Attackers on motorbikes ambushed the group on Sunday while they were driving through the reserve, a popular destination for expatriates southeast of Niamey in the Tillabery region.
French President Emmanuel Macron tweeted on Tuesday that France would bolster security measures to protect its nationals in West Africa's Sahel region, without providing any details.
France has 5,100 troops deployed in the arid region south of the Sahara desert, but violence by jihadists linked to Islamic State and al Qaeda continues to rise.
A state of emergency had already been in place in parts of Tillabery to the north and west of Niamey, near the borders with Mali and Burkina Faso.
An affiliate of Islamic State has repeatedly carried out attacks in that zone, including one that killed four U.S. soldiers in 2017.
Niger's national security council announced late on Monday that it was extending the state of emergency to all of Tillabery, which extends more than 350 km (217 miles) south from the Malian border to the frontier with Benin.
The state of emergency empowers the government to impose security restrictions such as curfews and bans on the circulation of motorcyles, the jihadists' most common means of transport.
Niamey, which lies roughly in the middle of Tillabery, is an autonomous region and is not affected by the state of emergency.

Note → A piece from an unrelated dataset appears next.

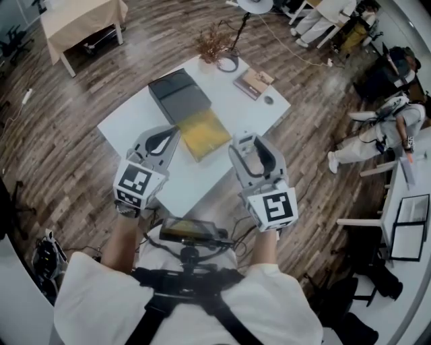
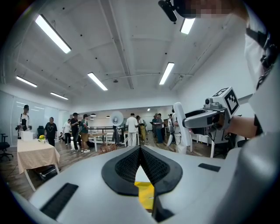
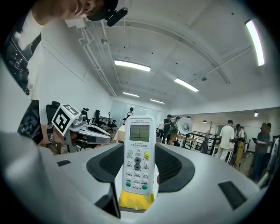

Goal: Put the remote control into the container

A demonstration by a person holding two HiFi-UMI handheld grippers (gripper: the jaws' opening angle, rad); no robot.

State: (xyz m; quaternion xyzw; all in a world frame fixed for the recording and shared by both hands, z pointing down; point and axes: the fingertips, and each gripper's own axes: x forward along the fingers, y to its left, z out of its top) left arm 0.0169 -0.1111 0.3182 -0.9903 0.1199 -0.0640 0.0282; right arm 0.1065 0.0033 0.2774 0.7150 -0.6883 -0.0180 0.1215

The national security council also suspended access to the Koure reserve, home to West Africa's last sizeable population of giraffes in the wild, while an investigation proceeds.
No one has yet claimed responsibility for the attack. France's anti-terrorism prosecutor has also launched an investigation.
French charity ACTED, which employed the aid workers, said on Tuesday it had temporarily suspended its activities in Niger.